Some condensed and edited comments from Chuck at Old Hop's Hideout:
We are in a Depression.
Austrian School economists have been predicting this since 2002. Our economy, inextricably linked to an unconstitutional central bank called the Federal Reserve, is dis-contorting itself from false, manipulated credit and has entered the crack-up phase of the boom-bust cycle. If ever the prescient wisdom of Thomas Jefferson and John Taylor of Carolina was to be proven, it is now.
Central banking is the ruination of any economy.
The harder the Federal government tries to fix the problem the worse it gets. Chicago School economist and Nobel laureate Milton Friedman demonstrated that a series of time-lags (recognition, decision, and implementation) results in government fiscal and monetary interventions only exacerbating market convulsions. George W. Bush has embarked on the same disastrous policies taken by Herbert Hoover and Franklin Roosevelt in the 1930's.
Both Presidential candidates John McCain and Barak Obama have supported the infusion of yet more false liquidity into the financial markets, proving that neither understands the Federal Reserve System as the cause and aggravation of the business cycle. Neither of these men have the economic acumen to solve this crisis, regardless of their political demagoguery. Whatever policies either of them pursues will only deepen and protract the suffering.
Meanwhile, the only candidate who understands how the economy works, Ron Paul, was roundly rejected by American voters.
It does not take an economist with a Ph.D. to intuit that days of debt-financed high living have to meet with an inevitable end.
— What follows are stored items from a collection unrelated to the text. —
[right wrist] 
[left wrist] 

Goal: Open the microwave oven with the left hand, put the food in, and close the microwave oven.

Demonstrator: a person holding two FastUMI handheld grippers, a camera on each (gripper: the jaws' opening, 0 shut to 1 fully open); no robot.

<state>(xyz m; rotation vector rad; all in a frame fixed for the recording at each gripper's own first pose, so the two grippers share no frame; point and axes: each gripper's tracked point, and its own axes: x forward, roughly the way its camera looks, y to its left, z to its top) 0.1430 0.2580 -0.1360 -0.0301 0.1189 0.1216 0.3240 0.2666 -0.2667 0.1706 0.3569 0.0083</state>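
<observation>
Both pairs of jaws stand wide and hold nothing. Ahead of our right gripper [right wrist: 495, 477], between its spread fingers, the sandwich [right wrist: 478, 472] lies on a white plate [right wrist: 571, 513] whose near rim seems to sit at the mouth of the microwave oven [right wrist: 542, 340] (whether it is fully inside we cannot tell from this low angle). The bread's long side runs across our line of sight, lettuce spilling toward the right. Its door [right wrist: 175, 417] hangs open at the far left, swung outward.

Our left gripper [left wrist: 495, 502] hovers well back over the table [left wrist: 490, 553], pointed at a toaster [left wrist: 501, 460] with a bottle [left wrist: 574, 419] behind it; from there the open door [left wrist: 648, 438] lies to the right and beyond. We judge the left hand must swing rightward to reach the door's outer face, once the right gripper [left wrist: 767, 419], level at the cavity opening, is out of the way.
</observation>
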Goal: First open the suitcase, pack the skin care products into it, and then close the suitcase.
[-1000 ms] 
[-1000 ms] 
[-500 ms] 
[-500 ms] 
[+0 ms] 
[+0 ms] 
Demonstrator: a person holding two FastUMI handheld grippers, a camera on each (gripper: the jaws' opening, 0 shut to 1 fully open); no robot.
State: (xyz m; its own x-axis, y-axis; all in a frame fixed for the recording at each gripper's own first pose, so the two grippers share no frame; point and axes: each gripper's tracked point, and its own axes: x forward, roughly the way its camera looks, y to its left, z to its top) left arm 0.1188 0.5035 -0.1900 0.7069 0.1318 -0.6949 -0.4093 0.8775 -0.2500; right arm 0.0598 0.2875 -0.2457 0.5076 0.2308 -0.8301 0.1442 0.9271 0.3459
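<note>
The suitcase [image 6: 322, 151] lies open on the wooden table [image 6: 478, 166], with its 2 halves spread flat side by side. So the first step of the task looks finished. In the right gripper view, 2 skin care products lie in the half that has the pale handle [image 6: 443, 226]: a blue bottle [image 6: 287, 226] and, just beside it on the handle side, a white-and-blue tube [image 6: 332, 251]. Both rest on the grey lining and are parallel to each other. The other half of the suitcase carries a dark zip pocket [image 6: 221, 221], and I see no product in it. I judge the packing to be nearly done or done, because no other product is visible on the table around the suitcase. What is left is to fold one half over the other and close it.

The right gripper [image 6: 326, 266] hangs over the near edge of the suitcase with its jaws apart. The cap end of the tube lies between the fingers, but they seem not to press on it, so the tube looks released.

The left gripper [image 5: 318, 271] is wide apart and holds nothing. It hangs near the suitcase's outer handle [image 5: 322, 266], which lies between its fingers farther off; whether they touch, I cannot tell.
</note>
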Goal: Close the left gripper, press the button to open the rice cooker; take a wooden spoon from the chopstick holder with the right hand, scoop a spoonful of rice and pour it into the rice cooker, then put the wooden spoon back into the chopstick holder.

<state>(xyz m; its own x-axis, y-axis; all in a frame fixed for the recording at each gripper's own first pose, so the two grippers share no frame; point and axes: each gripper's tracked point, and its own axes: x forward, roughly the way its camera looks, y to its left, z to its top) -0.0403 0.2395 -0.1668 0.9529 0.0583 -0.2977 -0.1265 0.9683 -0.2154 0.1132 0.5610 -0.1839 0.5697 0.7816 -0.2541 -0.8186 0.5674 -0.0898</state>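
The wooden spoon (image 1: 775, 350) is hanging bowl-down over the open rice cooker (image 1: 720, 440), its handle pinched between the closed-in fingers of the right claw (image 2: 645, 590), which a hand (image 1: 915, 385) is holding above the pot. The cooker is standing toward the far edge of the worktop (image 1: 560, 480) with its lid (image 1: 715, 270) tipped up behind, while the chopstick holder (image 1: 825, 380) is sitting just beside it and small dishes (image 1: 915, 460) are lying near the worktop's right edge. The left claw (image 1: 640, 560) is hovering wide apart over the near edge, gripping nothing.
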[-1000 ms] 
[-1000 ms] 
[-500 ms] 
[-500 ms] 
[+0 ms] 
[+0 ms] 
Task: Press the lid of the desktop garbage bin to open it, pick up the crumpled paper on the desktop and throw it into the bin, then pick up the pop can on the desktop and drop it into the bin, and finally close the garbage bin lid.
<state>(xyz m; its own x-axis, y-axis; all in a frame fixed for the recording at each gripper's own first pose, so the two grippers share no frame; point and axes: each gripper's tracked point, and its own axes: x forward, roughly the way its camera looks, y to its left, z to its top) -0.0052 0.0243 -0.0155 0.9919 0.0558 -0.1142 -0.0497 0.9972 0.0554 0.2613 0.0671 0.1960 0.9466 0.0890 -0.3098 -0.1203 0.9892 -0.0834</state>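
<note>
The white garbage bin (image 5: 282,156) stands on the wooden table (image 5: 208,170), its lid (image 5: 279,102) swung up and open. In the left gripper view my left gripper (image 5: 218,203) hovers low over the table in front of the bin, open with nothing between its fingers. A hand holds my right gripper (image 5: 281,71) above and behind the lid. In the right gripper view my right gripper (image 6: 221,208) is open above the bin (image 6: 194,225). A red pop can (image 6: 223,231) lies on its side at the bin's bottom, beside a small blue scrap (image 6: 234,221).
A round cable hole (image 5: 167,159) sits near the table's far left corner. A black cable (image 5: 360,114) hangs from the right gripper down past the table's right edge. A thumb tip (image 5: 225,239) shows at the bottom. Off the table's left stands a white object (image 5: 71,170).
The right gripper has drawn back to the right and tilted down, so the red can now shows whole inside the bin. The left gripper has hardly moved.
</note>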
In a free market, business failures are absorbed by the market with minimal impact to the general public. More efficient players buy up and reallocate the assets.
Under our managed economy inefficient players -- in many cases large inefficient players -- are allowed to continue operation, propped up by subsidy and/or loose liquidity. They then become "too big to fail," and their losses are socialized and passed on to the public. Marc Faber used the metaphor of a crack addict (where "crack" is credit) to describe our economy.The main lesson the Austrians teach us: credit is not the engine of economic health; saving is.
We're hearing and will continue to hear from a chorus of boo-birds blaming the "free market" and "capitalism" for all of this. But the fact is that we don't have free markets; they are actually managed markets, especially the financial markets that led to the bust.
The great danger in times like these is for a public outcry for more regulation and tighter government controls. There is always a Hitler out there waiting to oblige.